Eugene Lang College’s annual Dean’s Honor Symposium carries forward the tradition of celebrating the liberal arts while teaching students how to present their scholarly research. Now in its tenth year, the symposium draws students from all parts of Lang and challenges them to bring their projects together with the work of others from different disciplines and present them under a single theme.
More than 30 students participated in this year’s program, which consisted of projects presented in a poster session and panel sessions. Students applied to the symposium during the fall semester. Those selected were matched with faculty advisors, who guided them in mastering academic discourse and scholarly presentation.
New School New Books 2025

Now in its third year, New School New Books, hosted by the Vera List Center for Art and Politics (VLC) is a three-day reading event featuring faculty authors from all five colleges and a number of centers and institutes at the university. This year, presentations by the featured authors—Michael A. Cohen, Pablo Helguera and Noah Fischer, Luis Jaramillo, Theodore Kerr, David T. Little, Romy Opperman, Dominic Pettman, Kristin Reynolds, Kamala Sankaram, Sara Serpa, and McKenzie Wark—were grouped into thematic clusters that included “Time, Space, and World Building,” “Planetary Politics,” and “Telling Stories.”

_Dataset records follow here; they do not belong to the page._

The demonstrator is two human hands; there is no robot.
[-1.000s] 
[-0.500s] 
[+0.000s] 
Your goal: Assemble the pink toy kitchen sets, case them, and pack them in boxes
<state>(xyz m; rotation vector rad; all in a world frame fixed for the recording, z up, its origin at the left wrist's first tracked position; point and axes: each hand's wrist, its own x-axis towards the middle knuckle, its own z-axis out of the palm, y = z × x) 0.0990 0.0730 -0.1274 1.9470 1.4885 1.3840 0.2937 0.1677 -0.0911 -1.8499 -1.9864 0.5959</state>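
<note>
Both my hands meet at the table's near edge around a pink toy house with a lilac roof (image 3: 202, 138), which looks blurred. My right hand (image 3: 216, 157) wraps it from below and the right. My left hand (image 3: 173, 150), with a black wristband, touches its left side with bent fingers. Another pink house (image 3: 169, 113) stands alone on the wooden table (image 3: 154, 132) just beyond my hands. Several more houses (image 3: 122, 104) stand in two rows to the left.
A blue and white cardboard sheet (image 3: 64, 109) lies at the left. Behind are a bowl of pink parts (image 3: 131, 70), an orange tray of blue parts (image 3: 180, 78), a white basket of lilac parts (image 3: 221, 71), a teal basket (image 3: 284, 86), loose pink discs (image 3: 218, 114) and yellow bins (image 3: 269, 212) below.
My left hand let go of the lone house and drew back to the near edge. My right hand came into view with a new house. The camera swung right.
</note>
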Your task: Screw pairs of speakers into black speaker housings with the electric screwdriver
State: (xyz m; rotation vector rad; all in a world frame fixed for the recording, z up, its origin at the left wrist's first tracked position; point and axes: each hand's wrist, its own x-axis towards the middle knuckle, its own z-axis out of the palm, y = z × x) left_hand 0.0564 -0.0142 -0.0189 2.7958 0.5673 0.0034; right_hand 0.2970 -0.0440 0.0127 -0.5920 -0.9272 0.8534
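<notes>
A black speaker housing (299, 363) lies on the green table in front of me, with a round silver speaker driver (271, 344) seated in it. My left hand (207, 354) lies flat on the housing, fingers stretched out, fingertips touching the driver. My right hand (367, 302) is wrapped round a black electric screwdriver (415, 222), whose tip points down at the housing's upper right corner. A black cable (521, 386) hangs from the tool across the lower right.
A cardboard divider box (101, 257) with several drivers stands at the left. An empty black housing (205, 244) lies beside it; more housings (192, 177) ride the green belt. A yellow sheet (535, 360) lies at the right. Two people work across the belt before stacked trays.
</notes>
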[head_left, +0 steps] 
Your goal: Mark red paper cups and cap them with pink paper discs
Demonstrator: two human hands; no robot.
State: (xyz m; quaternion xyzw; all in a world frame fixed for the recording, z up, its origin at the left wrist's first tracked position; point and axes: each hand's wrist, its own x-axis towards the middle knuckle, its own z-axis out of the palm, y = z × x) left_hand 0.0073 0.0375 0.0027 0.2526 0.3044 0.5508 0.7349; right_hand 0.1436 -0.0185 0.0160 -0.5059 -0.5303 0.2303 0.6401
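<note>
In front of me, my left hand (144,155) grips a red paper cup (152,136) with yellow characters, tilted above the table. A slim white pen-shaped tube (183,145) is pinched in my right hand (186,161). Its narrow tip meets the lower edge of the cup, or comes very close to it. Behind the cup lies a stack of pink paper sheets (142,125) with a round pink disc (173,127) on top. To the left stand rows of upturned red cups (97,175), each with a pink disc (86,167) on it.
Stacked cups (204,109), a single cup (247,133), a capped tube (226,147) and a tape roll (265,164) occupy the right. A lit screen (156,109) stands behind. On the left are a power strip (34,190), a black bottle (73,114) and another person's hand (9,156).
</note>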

This year’s event included the launch of the VLC’s latest book, As for Protocols, and was presented in conjunction with the Spitting Image Art Book Fair, a community exhibition and tabling event with a focus on artists’ books, zines, chapbooks, and print ephemera, led by students from Eugene Lang College of Liberal Arts and Parsons School of Design.
New School New Books 2025 is co-presented with the Creative Writing Program and the Office of Equity and Belonging with support from the Provost’s Office and the New School Libraries.
BFA Design History and Practice Symposium: Wild Archives—Material Metamorphosis

Wild Archives—Material Metamorphosis is an exhibition of multimedia installations at La MaMa Galleria by student artists in the BFA Design History and Practice program at Parsons’ School of Art and Design History and Theory. Their work questions established barriers between organic and artificial, archive and innovation, and heritage and imagination. Through diverse media including bio-art, printmaking, video installation, cross-cultural analysis, and archival activation, the artists examine the way autonomy and power affect and transform cultural artifacts and natural matter. The exhibition runs from April 29 to May 4, 2025.
The featured artists will present their research and practice at a symposium at La MaMa Galleria on May 2, 2025. Zishan Ugurlu, a professor of theater at Eugene Lang College and director-in-residence at La MaMa Theater, will give the introduction.